▶ **Assigned task**: Would you print the whole listing again, exactly?

*** Information provided ***

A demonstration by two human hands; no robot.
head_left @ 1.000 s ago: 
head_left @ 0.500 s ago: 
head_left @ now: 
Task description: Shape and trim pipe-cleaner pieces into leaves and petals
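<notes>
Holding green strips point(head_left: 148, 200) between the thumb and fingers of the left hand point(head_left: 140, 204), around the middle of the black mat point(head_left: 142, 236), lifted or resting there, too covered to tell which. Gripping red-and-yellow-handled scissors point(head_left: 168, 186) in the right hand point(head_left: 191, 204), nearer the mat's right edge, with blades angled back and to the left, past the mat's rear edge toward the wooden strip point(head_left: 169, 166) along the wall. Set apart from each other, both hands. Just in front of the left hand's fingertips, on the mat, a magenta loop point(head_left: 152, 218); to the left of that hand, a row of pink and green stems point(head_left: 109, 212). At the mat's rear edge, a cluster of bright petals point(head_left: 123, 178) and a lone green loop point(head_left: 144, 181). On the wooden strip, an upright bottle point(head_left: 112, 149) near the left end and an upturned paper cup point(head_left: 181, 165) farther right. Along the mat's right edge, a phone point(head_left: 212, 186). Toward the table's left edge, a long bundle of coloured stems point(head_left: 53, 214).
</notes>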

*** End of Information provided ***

▶ **Solution to the problem**:
A demonstration by two human hands; no robot.
head_left @ 1.000 s ago: 
head_left @ 0.500 s ago: 
head_left @ now: 
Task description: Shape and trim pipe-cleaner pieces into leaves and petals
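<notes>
Holding green strips point(head_left: 148, 200) between the thumb and fingers of the left hand point(head_left: 140, 204), around the middle of the black mat point(head_left: 142, 236), lifted or resting there, too covered to tell which. Gripping red-and-yellow-handled scissors point(head_left: 168, 186) in the right hand point(head_left: 191, 204), nearer the mat's right edge, with blades angled back and to the left, past the mat's rear edge toward the wooden strip point(head_left: 169, 166) along the wall. Set apart from each other, both hands. Just in front of the left hand's fingertips, on the mat, a magenta loop point(head_left: 152, 218); to the left of that hand, a row of pink and green stems point(head_left: 109, 212). At the mat's rear edge, a cluster of bright petals point(head_left: 123, 178) and a lone green loop point(head_left: 144, 181). On the wooden strip, an upright bottle point(head_left: 112, 149) near the left end and an upturned paper cup point(head_left: 181, 165) farther right. Along the mat's right edge, a phone point(head_left: 212, 186). Toward the table's left edge, a long bundle of coloured stems point(head_left: 53, 214).
</notes>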

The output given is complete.